Training is everything

I hate to be a spoilsport, especially just days before the games begin November 30 for the 30th Southeast Asian Games which the Philippines is hosting. But I cannot help becoming one when some of my countrymen start counting the golds before they are won or feeling superior as champions before even a single point has gone up the tallyboards.

It is not that I do not have faith in our athletes, especially in our previous medal winners. And even if I didn't, I would still be rooting for them out of some deeply-felt sense of patriotism that just comes unbidden whenever our athletes compete in international competitions. But I hate it when that faith is measured by all the wrong standards or egged on by all the wrong expectations.

Take for example our men's basketball team. I have no doubt that we are always a powerhouse in this sport and in this region. But I am aghast at how the sports media have virtually awarded them the title just because they happen to be all pro and coached by the winningest in the PBA. The same with Hidilyn Diaz of women's weightlifting. For winning the silver in Rio in 2016, she is now being written as a sure gold winner.
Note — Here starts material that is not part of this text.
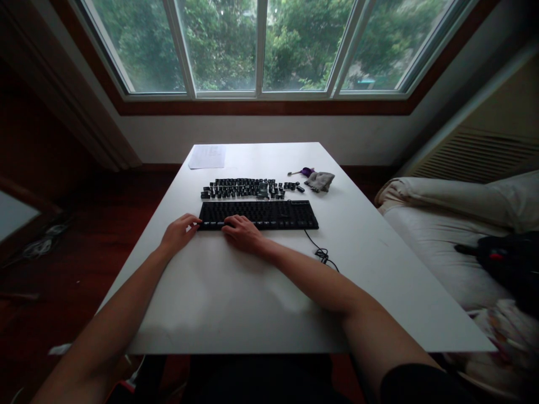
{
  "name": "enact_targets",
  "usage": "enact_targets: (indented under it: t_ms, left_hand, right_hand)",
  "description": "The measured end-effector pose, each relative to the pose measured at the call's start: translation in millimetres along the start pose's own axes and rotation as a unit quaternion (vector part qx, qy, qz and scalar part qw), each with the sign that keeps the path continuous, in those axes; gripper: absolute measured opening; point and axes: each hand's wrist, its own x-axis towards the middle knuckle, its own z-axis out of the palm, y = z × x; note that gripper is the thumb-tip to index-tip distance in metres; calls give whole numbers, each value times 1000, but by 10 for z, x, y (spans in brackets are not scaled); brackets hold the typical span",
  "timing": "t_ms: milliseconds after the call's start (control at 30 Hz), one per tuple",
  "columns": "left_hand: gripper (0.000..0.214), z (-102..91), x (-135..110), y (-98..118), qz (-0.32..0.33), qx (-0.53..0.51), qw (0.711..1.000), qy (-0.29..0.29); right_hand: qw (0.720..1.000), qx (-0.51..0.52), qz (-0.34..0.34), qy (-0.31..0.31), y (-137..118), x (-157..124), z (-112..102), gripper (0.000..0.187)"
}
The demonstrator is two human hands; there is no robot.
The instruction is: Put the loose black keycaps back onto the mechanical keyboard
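Keyboard [278, 212], one: mid tabletop [379, 275]. Left hand [182, 232]: fingers bent at its left end; grip cannot be told. Right hand [243, 232]: fingers curled over its near-left part; hold likewise unclear.

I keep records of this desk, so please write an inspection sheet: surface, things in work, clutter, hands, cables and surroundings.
Surface: white table, partly shadowed.
Things in work: black keyboard; loose keycaps beyond it.
Clutter: paper, purple item, grey cloth toward far side.
Hands: left hand at keyboard's left end; right hand over its front edge.
Cables: black cable, loosely bunched, on table; pale cables at left, on floor.
Surroundings: window ahead, padded furniture right.
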Motion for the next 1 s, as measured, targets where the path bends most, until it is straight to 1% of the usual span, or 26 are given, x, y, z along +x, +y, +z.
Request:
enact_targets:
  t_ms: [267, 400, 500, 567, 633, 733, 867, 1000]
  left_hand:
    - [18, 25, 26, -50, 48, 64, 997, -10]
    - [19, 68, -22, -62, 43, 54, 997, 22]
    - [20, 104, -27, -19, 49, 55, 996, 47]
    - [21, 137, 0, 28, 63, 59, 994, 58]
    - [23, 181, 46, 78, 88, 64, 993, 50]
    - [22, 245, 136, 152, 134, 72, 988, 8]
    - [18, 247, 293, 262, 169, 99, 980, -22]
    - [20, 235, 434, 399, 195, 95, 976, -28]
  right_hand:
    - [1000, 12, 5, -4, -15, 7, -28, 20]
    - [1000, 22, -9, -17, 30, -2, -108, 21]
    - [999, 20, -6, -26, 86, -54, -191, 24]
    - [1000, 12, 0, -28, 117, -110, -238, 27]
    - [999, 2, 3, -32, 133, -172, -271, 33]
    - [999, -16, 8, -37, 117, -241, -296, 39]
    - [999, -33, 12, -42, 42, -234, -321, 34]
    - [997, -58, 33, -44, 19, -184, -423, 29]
It is almost automatic that all athletes pray to their god just prior to an event because no outcome is ever certain or known until the last hurdle is cleared, the finish line is crossed, the farthest distance measured, the final points counted, and the closing bell sounded. Then and only then can the victors be proclaimed. Then and only then will everyone, including primarily the athletes themselves, know whereof they stand.

But the Philippine sports media have this habit of counting chicks before any egg has hatched. Let me quote this lead paragraph from a sports article last Sunday: "Chalk up one sure gold for Team Philippines. With an all-pro roster and handled by the league's winningest coach, there should be no problem for the latest version of Gilas Pilipinas handling (sic) the regional rivals in the Southeast Asian Games."

I nearly puked reading that. Still, okay, everyone sometimes gets carried away. But listen to this: "Things are looking up indeed for the Pinoy sports heroes," the article said, because of the "Philippine Olympic Committee's latest incentive of doubling the Philippine Sports Commission's cash bonus for a gold medalist --P300,000 to P600,000. If I nearly puked initially, I am about to shit in my pants.

Wow. These writers talk as if money can buy sporting glory. If that were the case, there would be no need for truly dedicated sporting nations to train athletes their whole lives for that one brief moment on the world sporting stage. Rich nations would just dangle the highest incentives and that is that. The dollars or euros or pounds sterling or whatever money that inspires higher, faster, and stronger would take the place of real training.

And this has always been the weakness in Philippine sports. There is no real honest-to-goodness long-term training for athletes. For grassroots athletic meets, for example, athletes are identified and trained a week or two before competitions. Under such a scenario, not even Mark Zuckerberg donating all his billions can make a single athlete without proper training win in any competition of significance.